==== Data supplied

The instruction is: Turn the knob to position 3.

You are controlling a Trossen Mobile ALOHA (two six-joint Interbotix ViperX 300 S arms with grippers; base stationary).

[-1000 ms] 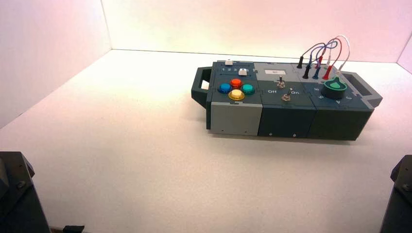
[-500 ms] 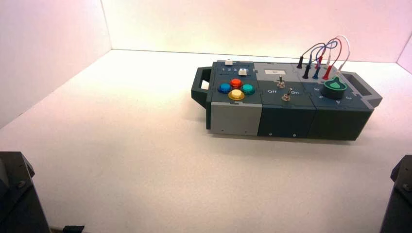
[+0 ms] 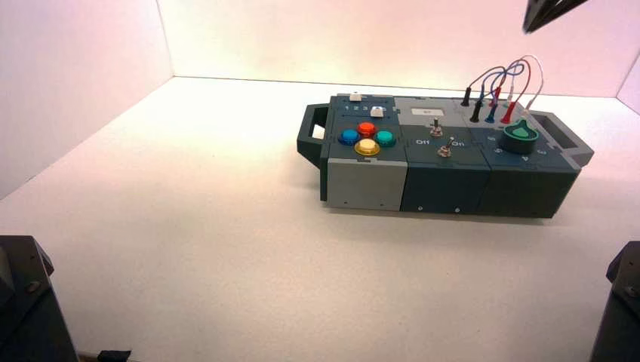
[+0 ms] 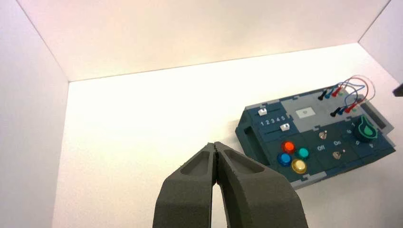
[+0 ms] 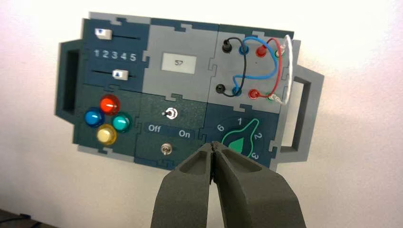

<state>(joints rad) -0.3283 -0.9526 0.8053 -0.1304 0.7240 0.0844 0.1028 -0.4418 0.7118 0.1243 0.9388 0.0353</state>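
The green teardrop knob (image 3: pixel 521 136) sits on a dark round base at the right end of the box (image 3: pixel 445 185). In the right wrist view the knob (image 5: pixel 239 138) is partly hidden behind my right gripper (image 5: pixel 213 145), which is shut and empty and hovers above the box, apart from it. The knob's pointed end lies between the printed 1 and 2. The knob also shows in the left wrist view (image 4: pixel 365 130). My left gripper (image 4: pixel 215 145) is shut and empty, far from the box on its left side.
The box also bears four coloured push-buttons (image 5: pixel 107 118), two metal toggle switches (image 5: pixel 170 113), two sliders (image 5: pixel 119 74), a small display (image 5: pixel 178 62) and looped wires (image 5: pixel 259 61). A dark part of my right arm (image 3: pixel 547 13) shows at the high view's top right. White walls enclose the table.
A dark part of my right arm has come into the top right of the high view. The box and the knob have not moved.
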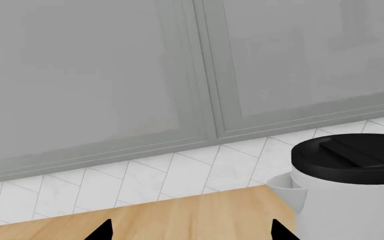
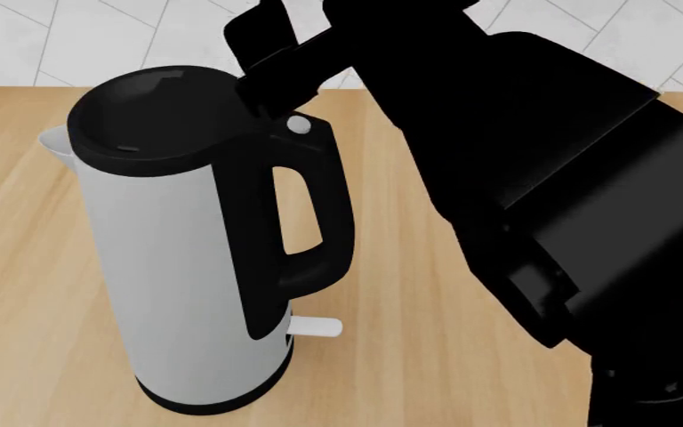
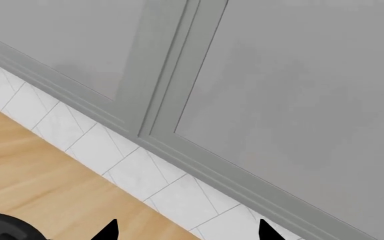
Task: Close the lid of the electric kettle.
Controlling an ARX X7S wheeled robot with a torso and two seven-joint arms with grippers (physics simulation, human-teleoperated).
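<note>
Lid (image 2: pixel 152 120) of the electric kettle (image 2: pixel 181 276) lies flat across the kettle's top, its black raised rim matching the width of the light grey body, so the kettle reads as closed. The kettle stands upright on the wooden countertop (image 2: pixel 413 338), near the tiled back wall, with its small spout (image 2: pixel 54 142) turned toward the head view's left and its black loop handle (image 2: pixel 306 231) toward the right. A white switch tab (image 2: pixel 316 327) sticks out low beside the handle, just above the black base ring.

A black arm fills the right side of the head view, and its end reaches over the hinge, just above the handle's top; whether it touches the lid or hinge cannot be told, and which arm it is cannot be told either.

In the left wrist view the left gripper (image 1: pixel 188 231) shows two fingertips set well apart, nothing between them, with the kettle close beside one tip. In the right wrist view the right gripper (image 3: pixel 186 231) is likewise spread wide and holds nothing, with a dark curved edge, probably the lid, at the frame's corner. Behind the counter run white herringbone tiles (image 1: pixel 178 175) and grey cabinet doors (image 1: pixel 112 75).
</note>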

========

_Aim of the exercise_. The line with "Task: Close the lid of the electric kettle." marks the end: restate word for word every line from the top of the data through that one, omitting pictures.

_Worked solution_.
The instruction is: Turn the knob to position 3.

You are controlling a Trossen Mobile ALOHA (two six-joint Interbotix ViperX 300 S arms with grippers; base stationary).

[-1000 ms] 
[-500 ms] 
[+0 ms] 
[+0 ms] 
[+0 ms] 

<state>(joints rad) -0.3283 -0.9526 0.8053 -0.1304 0.7240 0.0844 0.1028 -0.4418 0.7118 0.1243 0.9388 0.0353</state>
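The green teardrop knob (image 3: pixel 521 136) sits on a dark round base at the right end of the box (image 3: pixel 445 185). In the right wrist view the knob (image 5: pixel 239 138) is partly hidden behind my right gripper (image 5: pixel 213 145), which is shut and empty and hovers above the box, apart from it. The knob's pointed end lies between the printed 1 and 2. The knob also shows in the left wrist view (image 4: pixel 365 130). My left gripper (image 4: pixel 215 145) is shut and empty, far from the box on its left side.
The box also bears four coloured push-buttons (image 5: pixel 107 118), two metal toggle switches (image 5: pixel 170 113), two sliders (image 5: pixel 119 74), a small display (image 5: pixel 178 62) and looped wires (image 5: pixel 259 61). A dark part of my right arm (image 3: pixel 547 13) shows at the high view's top right. White walls enclose the table.
A dark part of my right arm has come into the top right of the high view. The box and the knob have not moved.
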Task: Close the lid of the electric kettle.

This answer is complete.